Fig. 5: Comparison of electrical conductivity σ, paracrystallinity g, and lattice thermal conductivity κlatt of different types of materials at room temperature. | Nature Communications

Fig. 5: Comparison of electrical conductivity σ, paracrystallinity g, and lattice thermal conductivity κlatt of different types of materials at room temperature.
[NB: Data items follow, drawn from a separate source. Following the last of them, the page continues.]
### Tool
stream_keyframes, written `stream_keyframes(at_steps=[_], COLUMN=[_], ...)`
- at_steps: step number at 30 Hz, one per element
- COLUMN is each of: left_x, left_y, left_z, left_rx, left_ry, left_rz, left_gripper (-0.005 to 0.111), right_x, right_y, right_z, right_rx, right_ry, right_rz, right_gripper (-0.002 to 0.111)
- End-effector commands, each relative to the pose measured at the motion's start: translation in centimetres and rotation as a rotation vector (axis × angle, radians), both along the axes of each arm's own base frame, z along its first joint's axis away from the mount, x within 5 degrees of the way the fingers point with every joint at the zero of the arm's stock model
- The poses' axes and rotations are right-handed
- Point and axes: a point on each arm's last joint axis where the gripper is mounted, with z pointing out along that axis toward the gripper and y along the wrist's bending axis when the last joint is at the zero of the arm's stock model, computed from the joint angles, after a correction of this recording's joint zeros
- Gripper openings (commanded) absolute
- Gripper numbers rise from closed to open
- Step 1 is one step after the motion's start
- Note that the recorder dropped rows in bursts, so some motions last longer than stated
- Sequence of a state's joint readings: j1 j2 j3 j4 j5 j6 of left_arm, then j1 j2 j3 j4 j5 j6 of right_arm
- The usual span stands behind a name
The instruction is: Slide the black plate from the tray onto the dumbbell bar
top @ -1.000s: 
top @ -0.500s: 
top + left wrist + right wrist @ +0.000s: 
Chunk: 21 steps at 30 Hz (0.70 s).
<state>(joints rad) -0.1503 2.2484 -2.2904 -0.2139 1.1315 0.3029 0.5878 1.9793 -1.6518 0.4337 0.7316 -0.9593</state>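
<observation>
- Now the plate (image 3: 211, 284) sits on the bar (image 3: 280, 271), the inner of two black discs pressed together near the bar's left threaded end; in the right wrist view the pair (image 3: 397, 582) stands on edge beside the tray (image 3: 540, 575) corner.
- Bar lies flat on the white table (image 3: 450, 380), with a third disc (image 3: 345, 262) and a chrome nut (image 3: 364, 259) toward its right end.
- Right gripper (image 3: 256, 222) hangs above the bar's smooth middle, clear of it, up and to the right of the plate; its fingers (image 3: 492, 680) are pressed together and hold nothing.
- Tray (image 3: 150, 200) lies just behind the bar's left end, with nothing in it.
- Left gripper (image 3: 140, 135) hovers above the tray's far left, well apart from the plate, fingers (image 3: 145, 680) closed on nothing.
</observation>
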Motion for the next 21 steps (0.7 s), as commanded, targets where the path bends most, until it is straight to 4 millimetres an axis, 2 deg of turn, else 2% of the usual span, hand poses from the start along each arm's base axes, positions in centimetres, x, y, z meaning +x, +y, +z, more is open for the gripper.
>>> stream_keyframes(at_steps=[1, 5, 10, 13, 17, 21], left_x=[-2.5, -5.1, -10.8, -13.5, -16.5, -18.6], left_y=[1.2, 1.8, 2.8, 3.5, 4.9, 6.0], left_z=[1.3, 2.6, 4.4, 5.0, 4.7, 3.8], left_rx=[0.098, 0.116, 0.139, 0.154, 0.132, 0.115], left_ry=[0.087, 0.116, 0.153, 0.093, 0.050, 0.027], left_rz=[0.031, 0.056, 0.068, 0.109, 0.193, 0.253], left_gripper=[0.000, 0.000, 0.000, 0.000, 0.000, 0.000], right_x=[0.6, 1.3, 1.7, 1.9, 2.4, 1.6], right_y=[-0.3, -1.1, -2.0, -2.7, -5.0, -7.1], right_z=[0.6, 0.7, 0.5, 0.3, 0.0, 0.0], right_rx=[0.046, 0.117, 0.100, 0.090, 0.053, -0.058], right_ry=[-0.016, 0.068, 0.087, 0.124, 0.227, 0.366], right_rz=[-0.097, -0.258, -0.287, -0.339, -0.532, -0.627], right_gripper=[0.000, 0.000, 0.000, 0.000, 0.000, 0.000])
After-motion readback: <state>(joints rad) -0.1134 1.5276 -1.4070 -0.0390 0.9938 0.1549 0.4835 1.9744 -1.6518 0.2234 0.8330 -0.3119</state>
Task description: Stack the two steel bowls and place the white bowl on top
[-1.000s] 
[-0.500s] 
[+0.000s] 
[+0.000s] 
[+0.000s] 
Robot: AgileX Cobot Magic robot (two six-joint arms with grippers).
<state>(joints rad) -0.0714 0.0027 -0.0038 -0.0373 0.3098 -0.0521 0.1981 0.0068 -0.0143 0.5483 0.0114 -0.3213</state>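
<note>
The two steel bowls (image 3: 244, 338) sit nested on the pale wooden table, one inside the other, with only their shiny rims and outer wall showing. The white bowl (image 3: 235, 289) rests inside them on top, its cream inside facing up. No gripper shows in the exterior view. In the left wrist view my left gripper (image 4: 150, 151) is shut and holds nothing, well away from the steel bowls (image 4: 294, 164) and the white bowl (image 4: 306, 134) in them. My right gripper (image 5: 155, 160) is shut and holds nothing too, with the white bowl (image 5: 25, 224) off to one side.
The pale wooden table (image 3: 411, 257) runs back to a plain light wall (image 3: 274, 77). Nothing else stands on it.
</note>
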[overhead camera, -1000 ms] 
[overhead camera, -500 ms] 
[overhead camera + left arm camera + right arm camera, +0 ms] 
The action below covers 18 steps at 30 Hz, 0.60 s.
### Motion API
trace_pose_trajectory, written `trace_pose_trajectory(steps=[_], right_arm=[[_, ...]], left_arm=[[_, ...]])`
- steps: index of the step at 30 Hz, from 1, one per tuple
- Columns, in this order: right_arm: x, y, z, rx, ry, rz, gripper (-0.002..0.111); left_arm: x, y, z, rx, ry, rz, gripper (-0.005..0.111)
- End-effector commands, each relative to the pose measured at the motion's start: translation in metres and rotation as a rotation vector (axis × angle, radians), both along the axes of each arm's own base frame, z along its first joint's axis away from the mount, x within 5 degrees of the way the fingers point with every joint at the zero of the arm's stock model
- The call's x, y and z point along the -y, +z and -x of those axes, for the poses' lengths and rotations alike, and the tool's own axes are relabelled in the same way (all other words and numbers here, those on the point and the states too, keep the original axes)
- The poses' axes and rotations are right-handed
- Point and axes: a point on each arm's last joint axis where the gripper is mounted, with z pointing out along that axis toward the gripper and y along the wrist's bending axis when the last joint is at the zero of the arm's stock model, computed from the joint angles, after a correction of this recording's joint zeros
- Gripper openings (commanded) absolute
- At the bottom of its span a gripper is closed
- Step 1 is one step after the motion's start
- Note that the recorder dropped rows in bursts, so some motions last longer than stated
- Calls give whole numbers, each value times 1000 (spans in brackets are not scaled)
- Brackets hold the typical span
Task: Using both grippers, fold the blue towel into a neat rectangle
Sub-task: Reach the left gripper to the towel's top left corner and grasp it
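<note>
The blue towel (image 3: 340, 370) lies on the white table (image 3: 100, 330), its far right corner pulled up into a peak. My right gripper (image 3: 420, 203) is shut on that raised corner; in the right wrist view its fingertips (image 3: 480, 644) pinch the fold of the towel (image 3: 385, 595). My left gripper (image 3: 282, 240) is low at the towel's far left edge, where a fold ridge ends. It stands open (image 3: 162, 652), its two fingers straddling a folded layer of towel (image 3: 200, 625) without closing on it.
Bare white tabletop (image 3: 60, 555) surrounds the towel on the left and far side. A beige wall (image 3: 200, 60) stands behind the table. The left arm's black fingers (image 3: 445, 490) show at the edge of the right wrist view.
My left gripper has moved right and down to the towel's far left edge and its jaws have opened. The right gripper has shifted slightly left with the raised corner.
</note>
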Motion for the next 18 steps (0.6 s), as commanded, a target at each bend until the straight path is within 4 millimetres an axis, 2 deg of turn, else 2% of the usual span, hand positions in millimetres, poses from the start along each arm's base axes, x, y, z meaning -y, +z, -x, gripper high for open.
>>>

From: Defect-tolerant electron and defect-sensitive phonon transport in quasi-2D conjugated coordination polymers

Fig. 5

a Comparison of the dependence of σ on g in Cu-BHT and various conducting polymers from the literature. Cu-BHT (the light yellow shaded region) exhibits significantly higher electrical conductivity at a given paracrystallinity value than conducting polymers (Data for doped polymer semiconductors are extracted from reference78. b Plot of σ vs κlatt. These materials include organic materials, inorganic materials, commercial Bi2Te3 alloy, cage-like compounds such as skutterudites, open frameworks such as porous MOFs, and non-open, non-porous Cu-BHT (this work and previous work). The values for our Cu-BHT, indicated by stars in the light yellow shaded region, highlight the advantageous defect-tolerant charge and defect-sensitive phonon transport regime discovered in this work that provides an electrical conductivity/lattice thermal conductivity ratio σ/κlatt of up to 60 × 104 S K W−1 that is 5–16 times higher than that of other state-of-the-art thermoelectric materials. The figure does not include materials in which thermoelectric enhancement is attributed to using special techniques such as nanostructuring or alignment. Detailed data from the relevant references4,5,6,7,8,9,10,11,12,13,14,15,16,19,79,80 are provided in Supplementary Table 3.